По ее словам, это было похоже на то, что «в двадцать девять лет она заново родилась из своей собственной утробы».
Эта леденящая душу история о смерти и воскресении стала одной из ее коронных ролей. Эта роль обеспечивала ей постоянное внимание к ее особе и благоговейное восхищение со стороны окружающих, а кроме того наделяла ее чем-то вроде бессмертия. Куда теперь до нее простым смертным? Ведь теперь она не просто кинозвезда. Она выше всех, она недосягаема. Тот факт, что она сумела победить смерть, не преминул фантастически сказаться на кассовых сборах, тем самым гарантируя стабильный и весьма прибыльный интерес ко всему, что бы она ни делала.
Именно поэтому студия «XX век — Фокс», глазом не моргнув, проглотила горькую пилюлю — списала 5 миллионов убытков и впридачу вынуждена была распродать 260 акров территории и павильонов, чтобы начать заново проталкивать «Клеопатру». И хотя студию на всех парусах несло к финансовому краху, там только и знали, что раскланивались перед Элизабет, потакая каждому ее капризу.
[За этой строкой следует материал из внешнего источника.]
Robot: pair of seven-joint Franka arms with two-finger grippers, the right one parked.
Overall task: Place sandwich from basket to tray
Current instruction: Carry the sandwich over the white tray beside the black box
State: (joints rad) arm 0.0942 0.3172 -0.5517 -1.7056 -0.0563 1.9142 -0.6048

«Какая вам разница, во что обойдется эта ваша "Клеопатра»? — спрашивала Элизабет Спироса Скуроса. — Все фоксовские картины были одна хуже другой. По крайней мере эта будет что надо — хотя и дороговата».
Сказав это, Элизабет потребовала от студии еще одни миллион, чтобы в сентябре приступить к съемкам в Риме. Она выторговала для себя те же условия, что и в первоначальном контракте, плюс еще 25 тысяч долларов и все расходы на доктора Рекса Кеннамера, который должен был сопровождать ее на протяжении всех шести недель. Как всегда, она не отступилась от таких личных требований, как, например, невыход на работу в первые два дня менструации.